◆ WHAT IS NEEDED ◆
Please reproduce all of the lines below, word for word and in full.

◆ LISTED RECORDS ◆
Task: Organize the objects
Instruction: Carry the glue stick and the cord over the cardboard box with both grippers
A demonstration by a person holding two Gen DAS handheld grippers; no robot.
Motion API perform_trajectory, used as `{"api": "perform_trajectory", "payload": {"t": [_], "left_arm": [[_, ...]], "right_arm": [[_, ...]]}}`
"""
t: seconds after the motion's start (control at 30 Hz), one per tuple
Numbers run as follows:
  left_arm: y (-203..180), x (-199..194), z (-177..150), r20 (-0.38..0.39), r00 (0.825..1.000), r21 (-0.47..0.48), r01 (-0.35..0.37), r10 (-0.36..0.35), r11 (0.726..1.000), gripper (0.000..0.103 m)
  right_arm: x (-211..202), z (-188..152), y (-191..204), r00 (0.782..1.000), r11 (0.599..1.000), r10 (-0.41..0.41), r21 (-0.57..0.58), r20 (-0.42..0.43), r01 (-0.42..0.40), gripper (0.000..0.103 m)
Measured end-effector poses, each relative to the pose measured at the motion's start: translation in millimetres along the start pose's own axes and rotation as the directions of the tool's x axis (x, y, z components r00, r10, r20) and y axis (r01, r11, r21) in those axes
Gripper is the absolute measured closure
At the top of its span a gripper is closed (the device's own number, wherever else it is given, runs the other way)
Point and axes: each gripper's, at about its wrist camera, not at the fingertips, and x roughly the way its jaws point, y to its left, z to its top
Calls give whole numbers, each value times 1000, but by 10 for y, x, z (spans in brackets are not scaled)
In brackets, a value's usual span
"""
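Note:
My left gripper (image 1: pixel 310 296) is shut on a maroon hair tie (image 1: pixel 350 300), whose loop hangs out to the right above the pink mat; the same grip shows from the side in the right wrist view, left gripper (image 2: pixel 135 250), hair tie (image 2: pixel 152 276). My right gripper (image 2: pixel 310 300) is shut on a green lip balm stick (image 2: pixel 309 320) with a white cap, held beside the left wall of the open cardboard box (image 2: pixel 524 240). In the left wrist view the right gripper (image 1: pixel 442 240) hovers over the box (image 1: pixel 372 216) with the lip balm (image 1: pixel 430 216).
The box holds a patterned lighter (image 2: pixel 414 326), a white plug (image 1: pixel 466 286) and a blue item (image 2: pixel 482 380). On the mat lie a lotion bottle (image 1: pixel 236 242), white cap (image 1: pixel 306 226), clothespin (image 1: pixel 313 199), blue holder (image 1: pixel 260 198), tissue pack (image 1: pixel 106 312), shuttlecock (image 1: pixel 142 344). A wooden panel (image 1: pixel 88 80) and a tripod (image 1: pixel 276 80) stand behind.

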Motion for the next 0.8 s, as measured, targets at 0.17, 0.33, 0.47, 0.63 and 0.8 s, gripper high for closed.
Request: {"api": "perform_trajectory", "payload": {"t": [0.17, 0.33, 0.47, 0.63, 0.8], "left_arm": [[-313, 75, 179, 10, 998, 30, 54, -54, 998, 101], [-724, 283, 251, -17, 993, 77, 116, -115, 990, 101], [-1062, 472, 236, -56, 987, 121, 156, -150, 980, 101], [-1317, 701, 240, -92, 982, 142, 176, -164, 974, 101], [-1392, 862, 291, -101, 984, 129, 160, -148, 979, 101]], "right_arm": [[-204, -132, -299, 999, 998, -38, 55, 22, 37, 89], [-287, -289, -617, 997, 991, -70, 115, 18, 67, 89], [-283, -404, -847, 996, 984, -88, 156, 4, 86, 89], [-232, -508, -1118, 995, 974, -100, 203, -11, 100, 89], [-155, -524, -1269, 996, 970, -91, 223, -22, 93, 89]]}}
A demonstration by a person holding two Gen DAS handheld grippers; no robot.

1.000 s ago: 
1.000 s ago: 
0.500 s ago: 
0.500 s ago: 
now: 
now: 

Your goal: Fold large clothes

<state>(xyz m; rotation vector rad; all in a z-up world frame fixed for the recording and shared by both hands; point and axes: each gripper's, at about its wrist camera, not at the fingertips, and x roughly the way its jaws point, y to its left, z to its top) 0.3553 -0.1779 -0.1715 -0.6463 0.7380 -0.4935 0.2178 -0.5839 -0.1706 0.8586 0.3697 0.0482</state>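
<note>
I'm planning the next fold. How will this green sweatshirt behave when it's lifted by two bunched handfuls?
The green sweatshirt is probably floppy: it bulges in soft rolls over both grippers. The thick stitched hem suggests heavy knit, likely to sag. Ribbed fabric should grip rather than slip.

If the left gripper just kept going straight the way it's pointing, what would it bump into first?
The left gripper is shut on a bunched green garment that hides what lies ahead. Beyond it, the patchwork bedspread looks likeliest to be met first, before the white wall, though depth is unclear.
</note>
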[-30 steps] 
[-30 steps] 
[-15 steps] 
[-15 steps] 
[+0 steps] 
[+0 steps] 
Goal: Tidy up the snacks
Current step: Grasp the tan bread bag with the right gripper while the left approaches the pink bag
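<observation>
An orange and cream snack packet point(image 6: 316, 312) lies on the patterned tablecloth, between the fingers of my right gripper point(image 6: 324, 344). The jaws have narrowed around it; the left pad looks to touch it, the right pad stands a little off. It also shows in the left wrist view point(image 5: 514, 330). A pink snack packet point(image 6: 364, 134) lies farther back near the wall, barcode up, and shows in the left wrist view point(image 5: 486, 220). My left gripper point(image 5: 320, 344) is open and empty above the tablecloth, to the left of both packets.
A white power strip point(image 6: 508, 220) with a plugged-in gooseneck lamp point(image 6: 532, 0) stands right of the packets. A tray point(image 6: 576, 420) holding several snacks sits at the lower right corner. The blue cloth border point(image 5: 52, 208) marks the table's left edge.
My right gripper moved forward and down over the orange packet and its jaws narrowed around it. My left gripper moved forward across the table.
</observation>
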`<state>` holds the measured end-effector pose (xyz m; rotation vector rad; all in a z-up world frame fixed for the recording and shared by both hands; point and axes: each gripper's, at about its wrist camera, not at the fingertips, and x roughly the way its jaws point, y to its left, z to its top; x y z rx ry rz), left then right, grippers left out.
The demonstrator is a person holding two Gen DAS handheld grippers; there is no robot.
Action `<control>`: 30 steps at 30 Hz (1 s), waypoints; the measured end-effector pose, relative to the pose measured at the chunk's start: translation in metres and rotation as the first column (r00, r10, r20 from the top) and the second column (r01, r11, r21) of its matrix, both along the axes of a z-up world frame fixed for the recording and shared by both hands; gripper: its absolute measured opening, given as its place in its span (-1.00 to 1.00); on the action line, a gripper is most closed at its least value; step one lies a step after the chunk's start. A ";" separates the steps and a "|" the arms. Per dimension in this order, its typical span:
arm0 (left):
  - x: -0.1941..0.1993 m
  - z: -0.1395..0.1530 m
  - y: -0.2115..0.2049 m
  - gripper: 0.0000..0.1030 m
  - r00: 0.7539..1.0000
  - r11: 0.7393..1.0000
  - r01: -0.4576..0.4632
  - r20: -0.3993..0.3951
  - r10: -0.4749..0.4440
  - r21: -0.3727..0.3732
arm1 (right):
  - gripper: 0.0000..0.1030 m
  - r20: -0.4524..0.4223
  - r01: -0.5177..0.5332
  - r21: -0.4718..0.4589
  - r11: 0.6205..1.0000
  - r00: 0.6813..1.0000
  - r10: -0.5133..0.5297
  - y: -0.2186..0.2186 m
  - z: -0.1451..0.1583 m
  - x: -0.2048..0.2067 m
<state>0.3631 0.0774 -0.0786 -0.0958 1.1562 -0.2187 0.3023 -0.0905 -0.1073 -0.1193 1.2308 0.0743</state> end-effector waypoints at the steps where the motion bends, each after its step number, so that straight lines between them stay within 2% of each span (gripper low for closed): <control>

◆ RESPONSE TO THIS EXERCISE ◆
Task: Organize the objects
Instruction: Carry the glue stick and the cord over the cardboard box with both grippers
A demonstration by a person holding two Gen DAS handheld grippers; no robot.
Motion API perform_trajectory, used as `{"api": "perform_trajectory", "payload": {"t": [_], "left_arm": [[_, ...]], "right_arm": [[_, ...]]}}`
"""
t: seconds after the motion's start (control at 30 Hz), one per tuple
Numbers run as follows:
  left_arm: y (-203..180), x (-199..194), z (-177..150), r20 (-0.38..0.39), r00 (0.825..1.000), r21 (-0.47..0.48), r01 (-0.35..0.37), r10 (-0.36..0.35), r11 (0.726..1.000), gripper (0.000..0.103 m)
  right_arm: x (-211..202), z (-188..152), y (-191..204), r00 (0.782..1.000), r11 (0.599..1.000), r10 (-0.41..0.41), r21 (-0.57..0.58), r20 (-0.42..0.43), r01 (-0.42..0.40), gripper (0.000..0.103 m)
Measured end-effector poses, each relative to the pose measured at the motion's start: translation in millimetres along the start pose's own axes and rotation as the directions of the tool's x axis (x, y, z components r00, r10, r20) and y axis (r01, r11, r21) in those axes
Gripper is the absolute measured closure
At the top of its span a gripper is closed (the device's own number, wherever else it is given, runs the other way)
Point and axes: each gripper's, at about its wrist camera, not at the fingertips, and x roughly the way its jaws point, y to its left, z to its top
Calls give whole numbers, each value times 1000, but by 10 for y, x, z (spans in brackets are not scaled)
In brackets, a value's usual span
"""
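Note:
My left gripper (image 1: pixel 310 296) is shut on a maroon hair tie (image 1: pixel 350 300), whose loop hangs out to the right above the pink mat; the same grip shows from the side in the right wrist view, left gripper (image 2: pixel 135 250), hair tie (image 2: pixel 152 276). My right gripper (image 2: pixel 310 300) is shut on a green lip balm stick (image 2: pixel 309 320) with a white cap, held beside the left wall of the open cardboard box (image 2: pixel 524 240). In the left wrist view the right gripper (image 1: pixel 442 240) hovers over the box (image 1: pixel 372 216) with the lip balm (image 1: pixel 430 216).
The box holds a patterned lighter (image 2: pixel 414 326), a white plug (image 1: pixel 466 286) and a blue item (image 2: pixel 482 380). On the mat lie a lotion bottle (image 1: pixel 236 242), white cap (image 1: pixel 306 226), clothespin (image 1: pixel 313 199), blue holder (image 1: pixel 260 198), tissue pack (image 1: pixel 106 312), shuttlecock (image 1: pixel 142 344). A wooden panel (image 1: pixel 88 80) and a tripod (image 1: pixel 276 80) stand behind.
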
Motion for the next 0.8 s, as measured, targets at 0.17, 0.33, 0.47, 0.63 and 0.8 s, gripper high for closed.
Request: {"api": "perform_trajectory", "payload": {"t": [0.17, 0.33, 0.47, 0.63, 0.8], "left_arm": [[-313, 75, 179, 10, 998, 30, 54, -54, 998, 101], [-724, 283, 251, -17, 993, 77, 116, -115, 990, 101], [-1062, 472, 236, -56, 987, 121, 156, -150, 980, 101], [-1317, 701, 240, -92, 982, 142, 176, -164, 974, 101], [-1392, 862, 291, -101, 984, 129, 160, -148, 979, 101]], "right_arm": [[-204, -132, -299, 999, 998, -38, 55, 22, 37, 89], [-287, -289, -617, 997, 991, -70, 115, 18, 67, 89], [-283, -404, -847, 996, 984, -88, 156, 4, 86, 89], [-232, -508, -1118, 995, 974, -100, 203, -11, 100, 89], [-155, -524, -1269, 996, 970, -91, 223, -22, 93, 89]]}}
A demonstration by a person holding two Gen DAS handheld grippers; no robot.

1.000 s ago: 
1.000 s ago: 
0.500 s ago: 
0.500 s ago: 
now: 
now: 

Your goal: Fold large clothes

<state>(xyz m; rotation vector rad; all in a z-up world frame fixed for the recording and shared by both hands; point and axes: each gripper's, at about its wrist camera, not at the fingertips, and x roughly the way its jaws point, y to its left, z to its top) 0.3553 -0.1779 -0.1715 -0.6463 0.7380 -0.4935 0.2178 -0.5839 -0.1706 0.8586 0.3697 0.0482</state>
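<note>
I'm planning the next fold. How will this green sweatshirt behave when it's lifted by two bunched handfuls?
The green sweatshirt is probably floppy: it bulges in soft rolls over both grippers. The thick stitched hem suggests heavy knit, likely to sag. Ribbed fabric should grip rather than slip.

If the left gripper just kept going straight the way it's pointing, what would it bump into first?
The left gripper is shut on a bunched green garment that hides what lies ahead. Beyond it, the patchwork bedspread looks likeliest to be met first, before the white wall, though depth is unclear.
</note>
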[-30 steps] 
[-30 steps] 
[-15 steps] 
[-15 steps] 
[+0 steps] 
[+0 steps] 
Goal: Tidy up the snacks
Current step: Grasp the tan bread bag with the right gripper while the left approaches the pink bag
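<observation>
An orange and cream snack packet point(image 6: 316, 312) lies on the patterned tablecloth, between the fingers of my right gripper point(image 6: 324, 344). The jaws have narrowed around it; the left pad looks to touch it, the right pad stands a little off. It also shows in the left wrist view point(image 5: 514, 330). A pink snack packet point(image 6: 364, 134) lies farther back near the wall, barcode up, and shows in the left wrist view point(image 5: 486, 220). My left gripper point(image 5: 320, 344) is open and empty above the tablecloth, to the left of both packets.
A white power strip point(image 6: 508, 220) with a plugged-in gooseneck lamp point(image 6: 532, 0) stands right of the packets. A tray point(image 6: 576, 420) holding several snacks sits at the lower right corner. The blue cloth border point(image 5: 52, 208) marks the table's left edge.
My right gripper moved forward and down over the orange packet and its jaws narrowed around it. My left gripper moved forward across the table.
</observation>
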`<state>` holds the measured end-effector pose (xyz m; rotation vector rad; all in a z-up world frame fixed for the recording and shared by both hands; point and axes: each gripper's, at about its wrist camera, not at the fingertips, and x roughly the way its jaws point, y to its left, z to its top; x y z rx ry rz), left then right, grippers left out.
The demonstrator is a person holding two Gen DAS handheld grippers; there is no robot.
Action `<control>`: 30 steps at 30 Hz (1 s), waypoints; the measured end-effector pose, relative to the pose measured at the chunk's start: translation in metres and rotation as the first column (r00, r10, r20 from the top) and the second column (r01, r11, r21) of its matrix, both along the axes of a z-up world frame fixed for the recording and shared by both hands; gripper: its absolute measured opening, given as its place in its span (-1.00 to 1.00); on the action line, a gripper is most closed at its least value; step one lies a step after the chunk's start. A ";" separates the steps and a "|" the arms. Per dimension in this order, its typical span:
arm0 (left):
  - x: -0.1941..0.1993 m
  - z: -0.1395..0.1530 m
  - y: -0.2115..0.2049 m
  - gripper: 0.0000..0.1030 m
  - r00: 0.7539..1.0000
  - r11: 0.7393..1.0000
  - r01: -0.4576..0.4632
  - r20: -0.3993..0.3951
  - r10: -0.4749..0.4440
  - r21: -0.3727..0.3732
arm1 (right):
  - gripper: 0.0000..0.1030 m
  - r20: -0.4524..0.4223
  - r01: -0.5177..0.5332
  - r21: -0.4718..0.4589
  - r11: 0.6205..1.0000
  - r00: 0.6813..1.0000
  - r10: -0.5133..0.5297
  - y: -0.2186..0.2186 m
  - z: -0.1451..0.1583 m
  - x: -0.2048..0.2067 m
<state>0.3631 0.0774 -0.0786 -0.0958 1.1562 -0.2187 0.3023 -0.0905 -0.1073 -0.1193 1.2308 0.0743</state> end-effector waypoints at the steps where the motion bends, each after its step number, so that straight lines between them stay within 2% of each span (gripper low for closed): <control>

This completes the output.